Fermented by LAB

fermented food and drink

Finding The Motivation to Eat Well for Your Health

HealthAlana Holloway
Fermented by LAB team lunch

Fermented by LAB team lunch

It’s been quite some time since I’ve posted on this blog - so much to do and so little time!  We’ve been having a blast backstage at LAB.  Alana has been working hard on developing the Spring flavours and I can’t wait to taste-test!  Alana and I call the day we package your fabulous ferments and send them out to you ‘Boxing Day’, but we often find it doubles up as ‘Therapy Day’ as we end up talking the hind legs off a donkey and putting the world to rights.  I cook lunch for us and bring it along to headquarters, usually a hearty soup or a reviving curry (with a generous serving of a complementary ferment, of course!).  After the obligatory high five when your boxes have been collected by our courier, we sit down, take a deep breath and relax.  I’ve got to say, working with my sisters is brilliant.  I am the eldest of three.  Alana is in the middle and our youngest sister is Georgina.  Georgina is currently working on her own contribution to LAB, which we hope will help spread the word about what we do.  We’ve all worked together one way or another before and I love that we can do that.  I strongly believe that having a support network as strong as we do is a huge factor in our potential to achieve, keeping us motivated.  Which leads me to the subject of today’s post-  motivation!

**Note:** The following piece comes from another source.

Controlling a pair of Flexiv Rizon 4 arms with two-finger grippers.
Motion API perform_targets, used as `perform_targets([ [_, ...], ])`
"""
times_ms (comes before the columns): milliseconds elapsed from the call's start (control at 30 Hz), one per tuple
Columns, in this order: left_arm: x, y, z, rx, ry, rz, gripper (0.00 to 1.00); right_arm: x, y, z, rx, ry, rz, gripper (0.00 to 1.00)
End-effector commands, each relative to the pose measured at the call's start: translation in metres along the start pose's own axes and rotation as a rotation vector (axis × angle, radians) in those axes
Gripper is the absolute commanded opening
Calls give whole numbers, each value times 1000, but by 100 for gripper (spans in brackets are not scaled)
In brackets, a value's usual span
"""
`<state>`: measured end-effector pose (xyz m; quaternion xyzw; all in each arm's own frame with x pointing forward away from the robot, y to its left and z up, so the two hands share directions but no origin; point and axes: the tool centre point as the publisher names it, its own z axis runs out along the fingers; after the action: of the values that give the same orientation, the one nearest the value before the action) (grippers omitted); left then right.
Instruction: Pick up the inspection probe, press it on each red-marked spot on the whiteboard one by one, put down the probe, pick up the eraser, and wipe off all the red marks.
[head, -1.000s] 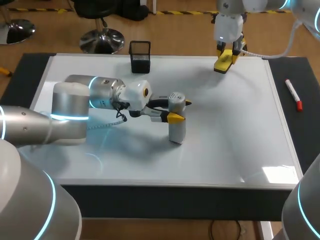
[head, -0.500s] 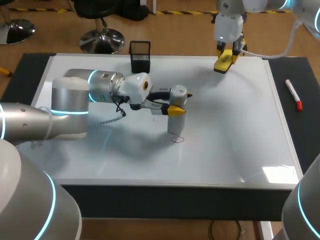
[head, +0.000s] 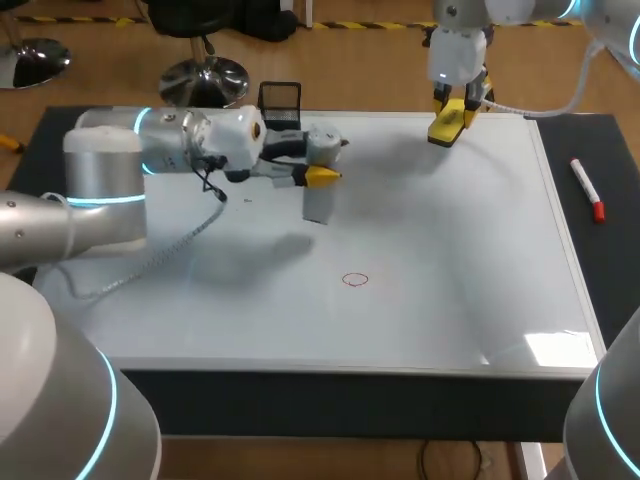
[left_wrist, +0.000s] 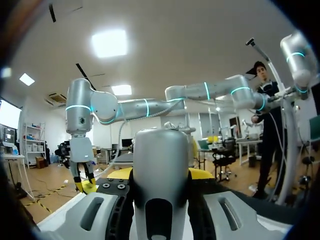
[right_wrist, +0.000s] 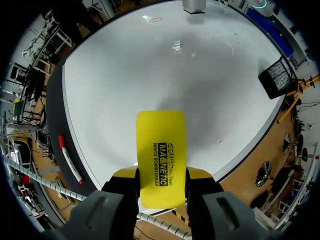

It’s remarkable how much motivation we can find for something that we want to do.  Whether it’s getting dressed up to go out or saving money towards a holiday in the sun, we can often dig deep when there’s a dangling carrot to spur us on.  Why then, is it so difficult to be motivated to eat well when the dangling carrot is good health?  You’d think that feeling good would be the ultimate reward, yet millions of us fall in to the trap of eating something quick and easy that doesn’t always satisfy our body’s nutritional needs.  We’re pre-programmed to enjoy high calorie foods.  Primitively, this helped us to survive when access to food wasn’t guaranteed .  With processed and fast food readily available today, our need for convenience often leads us to grab a sandwich from a petrol station or order a pizza.  The result?  A calorific intake is achieved, but our bodies haven’t necessarily been nourished.  

What we eat is fundamental to not only our body weight, but energy levels, ability to fight infection and disease, emotional well-being and ultimately, how long we live.  Most of us have tried various diets and with the media advertising the latest way to lose weight at the appropriate times of year (after Christmas, the lead up to summer for a ‘Bikini body’), we’re spoilt for choice.  Food is everywhere.  Deep down, we all know that eating healthily is as simple as these seven words.  “Eat food.  Not too much.  Mainly plants.” (Pollan, 2016).  Whilst true, this doesn’t provide the specifics on how to do so, or, equally importantly, how to want to do so. 

I am my own worst enemy when it comes to what I eat.  A self-confessed chocoholic and cheese addict, I find myself reaching for these things when I’m in need of comfort.  During the past 2 years, I think I’ve changed what ‘comfort food’ means in my head.  As I discussed in last August’s post, I started eating fermented foods by becoming Alana’s guinea pig!  I rapidly noticed an improvement in my mood, reduction in symptoms of my Endometriosis, clearer skin and the list goes on.  Fermented food and drink has acted as a bit of a ‘lightbulb moment’ for me.  I eat/drink it, I feel better.  I am comforted.  It is my healthy comfort food!  It has made me think twice about my food choices.  I recognise now that when I eat unhealthily I am actually sabotaging my chances of feeling good (read ‘Love What You Eat: Choosing Foods That Will Change Your Life’ by Nicholette M. Martin MDHC – so helpful!).

Many of us find things easier to manage step by step.  I’m one of those people!  My first step to eating for health was to eat a portion of fermented food or drink every day.  My second step was to drink more water.  My third step, to ensure that half of my plate of food contained vegetables.  I’m working on the fourth step (reducing my chocolate intake)!  I don’t get it right every day, but I do know why I’m doing it.  I want to feel good!  So far, I’ve found that changing how I think about ‘comfort food’ has helped motivate me to eat for better health.  What helps to motivate you?